Task instructions |
Using the entries below, write out the line with "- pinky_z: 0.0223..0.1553", the line with "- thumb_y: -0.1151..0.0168", and every line in between, exactly as each is written.

[Data records]
________
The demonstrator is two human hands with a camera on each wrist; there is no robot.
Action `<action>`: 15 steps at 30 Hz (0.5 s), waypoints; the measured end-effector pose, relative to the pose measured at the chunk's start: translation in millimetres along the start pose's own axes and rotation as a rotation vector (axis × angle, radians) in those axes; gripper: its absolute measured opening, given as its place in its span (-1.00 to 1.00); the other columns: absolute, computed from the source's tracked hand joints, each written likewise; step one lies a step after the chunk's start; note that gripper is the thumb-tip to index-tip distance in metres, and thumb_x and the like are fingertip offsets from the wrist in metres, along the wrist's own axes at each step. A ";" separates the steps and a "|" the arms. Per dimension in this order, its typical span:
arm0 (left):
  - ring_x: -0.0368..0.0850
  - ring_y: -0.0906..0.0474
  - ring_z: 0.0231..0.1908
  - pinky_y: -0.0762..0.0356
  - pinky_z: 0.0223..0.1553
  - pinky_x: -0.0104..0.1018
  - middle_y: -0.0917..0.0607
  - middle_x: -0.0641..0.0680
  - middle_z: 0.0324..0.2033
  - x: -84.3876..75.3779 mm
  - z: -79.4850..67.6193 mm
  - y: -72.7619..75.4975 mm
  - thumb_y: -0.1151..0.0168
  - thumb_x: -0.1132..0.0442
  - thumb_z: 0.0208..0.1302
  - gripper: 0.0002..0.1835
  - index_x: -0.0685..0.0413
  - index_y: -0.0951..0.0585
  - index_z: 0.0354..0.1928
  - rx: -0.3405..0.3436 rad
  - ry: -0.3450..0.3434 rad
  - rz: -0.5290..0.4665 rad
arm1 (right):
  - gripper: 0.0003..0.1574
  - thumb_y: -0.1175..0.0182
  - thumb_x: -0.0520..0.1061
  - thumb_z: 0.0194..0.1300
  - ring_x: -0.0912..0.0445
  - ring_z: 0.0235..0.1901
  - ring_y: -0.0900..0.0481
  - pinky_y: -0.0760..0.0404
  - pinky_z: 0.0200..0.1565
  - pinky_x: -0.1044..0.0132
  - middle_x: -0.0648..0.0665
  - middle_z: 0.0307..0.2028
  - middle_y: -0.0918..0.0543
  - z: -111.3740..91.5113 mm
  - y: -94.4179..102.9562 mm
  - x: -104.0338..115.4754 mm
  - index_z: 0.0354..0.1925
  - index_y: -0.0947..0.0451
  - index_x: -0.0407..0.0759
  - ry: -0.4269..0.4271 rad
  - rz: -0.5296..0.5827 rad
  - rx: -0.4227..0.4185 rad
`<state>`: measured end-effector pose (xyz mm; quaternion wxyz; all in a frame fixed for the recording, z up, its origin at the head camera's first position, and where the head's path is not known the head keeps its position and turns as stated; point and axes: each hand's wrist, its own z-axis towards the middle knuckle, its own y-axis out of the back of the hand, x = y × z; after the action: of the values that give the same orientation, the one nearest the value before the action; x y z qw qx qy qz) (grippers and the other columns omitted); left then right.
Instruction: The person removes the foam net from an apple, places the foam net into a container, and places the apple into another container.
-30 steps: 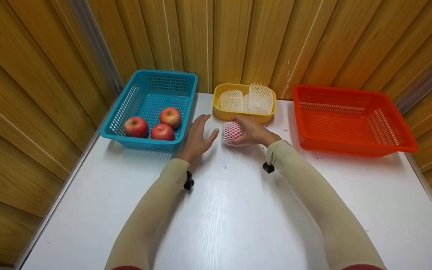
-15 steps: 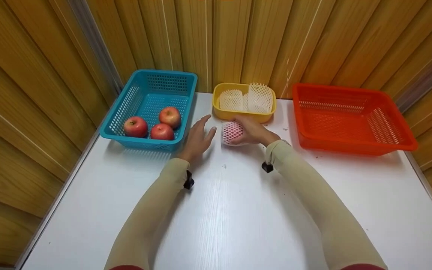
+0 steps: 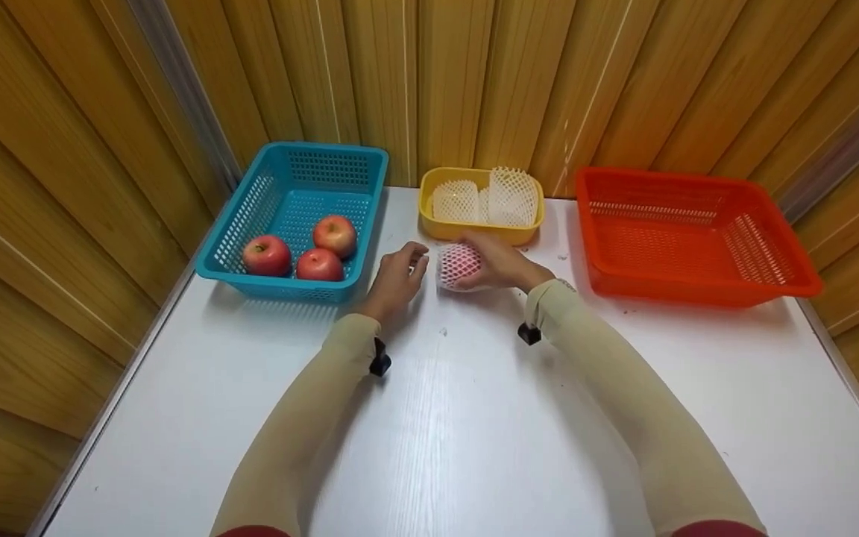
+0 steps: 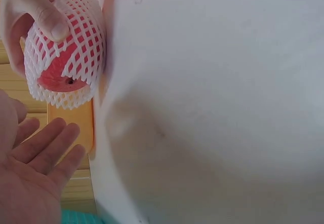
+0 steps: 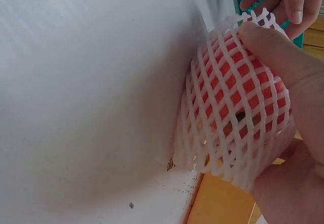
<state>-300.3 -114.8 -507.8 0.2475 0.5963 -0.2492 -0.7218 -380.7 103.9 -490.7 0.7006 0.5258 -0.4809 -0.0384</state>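
Note:
My right hand (image 3: 500,262) grips an apple (image 3: 461,264) wrapped in a white foam net sleeve (image 5: 230,95), thumb and fingers curled round it. In the left wrist view the red skin of the apple (image 4: 63,77) shows bare at the sleeve's near end. Just left of it, my left hand (image 3: 396,280) holds nothing; its fingers are loosely bent, a small gap from the sleeve's edge. The left wrist view shows the left hand (image 4: 38,158) with its palm turned toward the apple. Three unwrapped apples (image 3: 319,265) lie in the blue basket (image 3: 288,285).
Behind the hands stands a yellow basket (image 3: 480,231) with several white foam net sleeves (image 3: 513,198) in it. An orange-red basket (image 3: 698,287) is at the right. Wooden panel walls (image 3: 452,82) border the white table (image 3: 429,432).
My left hand has shifted slightly, its fingers and thumb drawing closer together beside the wrapped apple. The right hand keeps its grip in the same place.

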 end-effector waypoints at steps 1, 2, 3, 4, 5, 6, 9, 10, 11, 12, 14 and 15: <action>0.05 -0.63 0.08 -0.55 0.22 -0.09 -0.73 0.19 0.04 -1.3 0.6 -0.7 -0.06 0.26 0.59 -0.69 0.29 -0.56 0.19 0.006 0.004 -0.005 | -0.07 -0.62 0.03 0.07 -0.03 0.14 -0.50 -0.41 0.32 0.01 -0.14 0.14 -0.57 -0.5 0.3 0.1 0.30 -0.39 -0.15 -0.009 0.004 0.003; 0.04 -0.63 0.08 -0.56 0.21 -0.11 -0.73 0.19 0.03 -2.6 1.3 -1.4 -0.08 0.27 0.58 -0.71 0.30 -0.58 0.16 0.009 0.004 -0.008 | -0.07 -0.61 0.03 0.08 -0.02 0.14 -0.49 -0.41 0.32 0.01 -0.14 0.14 -0.57 -0.9 0.4 0.0 0.31 -0.38 -0.14 -0.014 0.005 0.007; 0.02 -0.64 0.07 -0.57 0.20 -0.13 -0.73 0.18 0.02 -3.8 2.2 -2.4 -0.09 0.29 0.57 -0.73 0.30 -0.60 0.14 0.009 0.001 -0.010 | -0.07 -0.61 0.03 0.09 -0.02 0.15 -0.49 -0.42 0.32 0.02 -0.14 0.15 -0.56 -1.4 0.4 0.0 0.31 -0.38 -0.13 -0.019 0.006 0.010; 0.02 -0.65 0.05 -0.58 0.19 -0.14 -0.73 0.19 0.01 -4.8 3.1 -3.5 -0.11 0.31 0.55 -0.74 0.30 -0.62 0.11 0.008 -0.003 -0.013 | -0.06 -0.60 0.04 0.10 -0.01 0.16 -0.49 -0.42 0.32 0.02 -0.14 0.15 -0.56 -1.7 0.3 0.0 0.32 -0.37 -0.13 -0.021 0.005 0.015; 0.01 -0.66 0.04 -0.59 0.18 -0.16 -0.74 0.19 0.00 -5.8 3.9 -4.7 -0.13 0.31 0.54 -0.75 0.30 -0.63 0.10 0.007 -0.007 -0.013 | -0.05 -0.60 0.04 0.10 -0.01 0.16 -0.49 -0.42 0.33 0.02 -0.14 0.16 -0.55 -2.1 0.2 0.0 0.33 -0.36 -0.12 -0.022 0.009 0.018; 0.01 -0.66 0.02 -0.59 0.16 -0.17 -0.74 0.18 -0.01 -6.6 4.7 -6.1 -0.14 0.32 0.53 -0.76 0.28 -0.64 0.09 0.009 -0.006 -0.013 | -0.04 -0.59 0.06 0.11 -0.01 0.18 -0.48 -0.41 0.33 0.02 -0.13 0.18 -0.55 -2.6 0.0 -0.6 0.35 -0.35 -0.11 -0.022 0.008 0.022; -0.01 -0.67 0.03 -0.60 0.16 -0.19 -0.74 0.18 0.02 -8.1 6.9 -11.0 -0.17 0.34 0.51 -0.76 0.26 -0.64 0.11 0.018 -0.008 -0.025 | 0.05 -0.59 0.07 0.12 -0.03 0.26 -0.45 -0.36 0.38 -0.01 -0.14 0.27 -0.51 -4.3 0.4 -1.1 0.44 -0.29 -0.09 -0.006 -0.003 0.032; -0.01 -0.67 0.04 -0.60 0.16 -0.19 -0.73 0.17 0.05 -8.6 7.3 -12.5 -0.18 0.34 0.50 -0.75 0.25 -0.64 0.13 0.023 -0.008 -0.033 | 0.08 -0.58 0.06 0.12 -0.03 0.29 -0.43 -0.34 0.40 -0.01 -0.14 0.30 -0.49 -5.1 0.8 -1.6 0.46 -0.27 -0.08 -0.002 -0.010 0.035; -0.01 -0.67 0.06 -0.60 0.16 -0.20 -0.72 0.17 0.07 -8.8 7.6 -14.1 -0.18 0.35 0.50 -0.74 0.25 -0.63 0.14 0.028 -0.006 -0.041 | 0.10 -0.58 0.06 0.13 -0.04 0.32 -0.41 -0.31 0.41 -0.02 -0.15 0.32 -0.47 -6.0 1.5 -2.1 0.49 -0.25 -0.07 -0.001 -0.016 0.036; -0.01 -0.66 0.07 -0.60 0.17 -0.20 -0.71 0.17 0.09 -8.9 8.0 -15.5 -0.18 0.36 0.50 -0.72 0.24 -0.63 0.16 0.033 -0.006 -0.051 | 0.13 -0.58 0.06 0.13 -0.05 0.35 -0.38 -0.29 0.43 -0.04 -0.15 0.35 -0.45 -7.2 2.3 -2.9 0.51 -0.22 -0.06 -0.002 -0.026 0.039; 0.01 -0.66 0.10 -0.60 0.17 -0.21 -0.69 0.18 0.13 -9.2 8.3 -17.7 -0.18 0.40 0.48 -0.70 0.25 -0.61 0.19 0.033 -0.009 -0.077 | 0.16 -0.58 0.04 0.14 -0.07 0.39 -0.34 -0.25 0.45 -0.06 -0.16 0.40 -0.41 -9.5 4.4 -3.7 0.54 -0.18 -0.06 -0.005 -0.032 0.039; 0.02 -0.66 0.11 -0.60 0.17 -0.21 -0.68 0.18 0.14 -9.1 8.5 -18.5 -0.19 0.41 0.47 -0.68 0.25 -0.60 0.21 0.032 -0.012 -0.085 | 0.17 -0.58 0.03 0.14 -0.08 0.40 -0.33 -0.24 0.45 -0.08 -0.17 0.41 -0.41 -11.0 5.5 -4.3 0.54 -0.17 -0.06 -0.008 -0.033 0.036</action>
<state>-308.2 -94.3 -511.8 0.2055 0.6058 -0.2367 -0.7312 -377.7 116.4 -489.0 0.6882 0.5462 -0.4755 -0.0435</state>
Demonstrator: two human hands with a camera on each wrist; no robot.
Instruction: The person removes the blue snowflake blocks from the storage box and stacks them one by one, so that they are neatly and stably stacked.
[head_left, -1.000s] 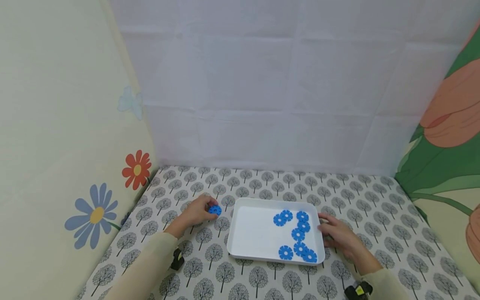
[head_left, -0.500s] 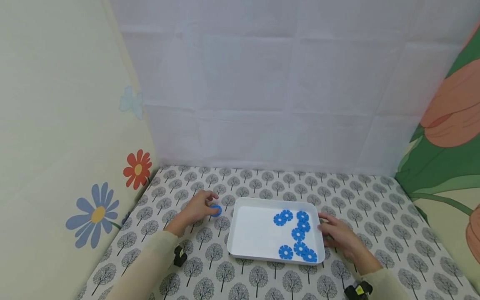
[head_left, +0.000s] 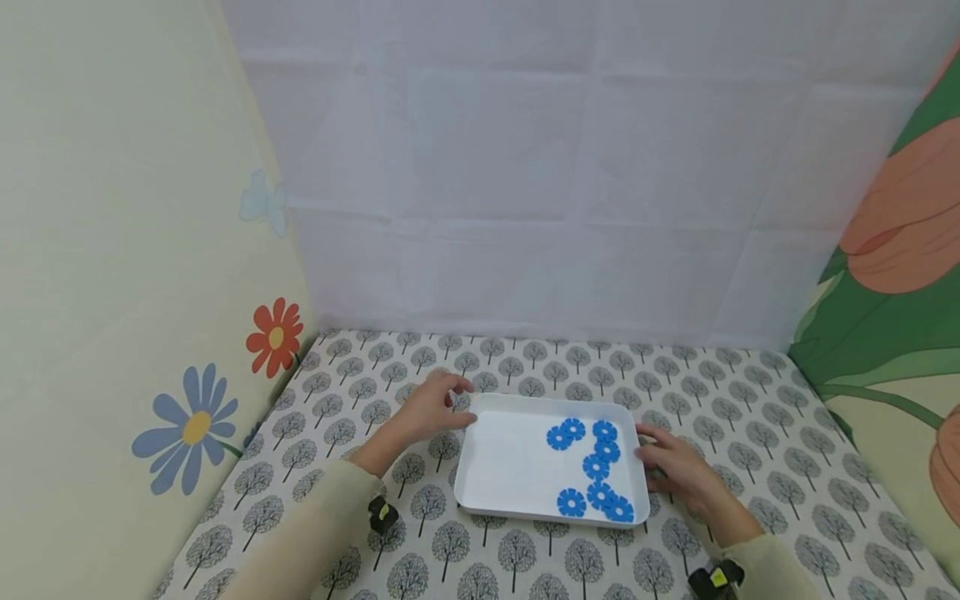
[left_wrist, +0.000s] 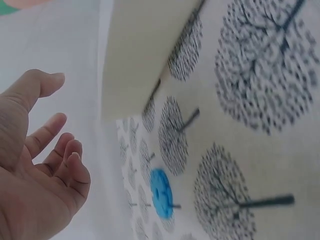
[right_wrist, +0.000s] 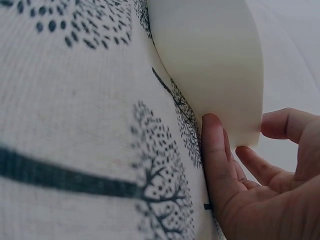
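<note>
A white tray [head_left: 502,462] sits on the cloth, with several blue notched plastic discs [head_left: 597,467] in its right half, some overlapping. My left hand [head_left: 431,406] hovers at the tray's back left corner, thumb and fingers apart and holding nothing. In the left wrist view, one loose blue disc [left_wrist: 161,193] lies on the cloth outside the tray wall [left_wrist: 142,55]; in the head view the left hand hides it. My right hand [head_left: 678,469] rests at the tray's right side. Its fingertips meet the outer wall [right_wrist: 210,65] and rim in the right wrist view.
A cloth printed with trees [head_left: 450,546] covers the table. Behind it hangs a creased white sheet [head_left: 525,208]. Side walls bear painted flowers, among them a red one [head_left: 275,337] on the left and a large tulip [head_left: 911,204] on the right.
My left hand has let go of the blue disc, leaving it on the cloth, and moved right to the tray's back left corner. The right hand and tray stay put.
</note>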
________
Answer below |
  - pinky_z: 0.0223..0.1553
  - pinky_x: -0.0104..0.1018
  - middle_y: -0.0917..0.0607
  - middle_x: -0.0641..0.0680
  - middle_z: 0.0324..0.2033
  - x: -84.3876..75.3779 mm
  - z: -79.4850..67.6193 mm
  - y: -72.7619..75.4975 mm
  - thumb_y: -0.1151..0.0168

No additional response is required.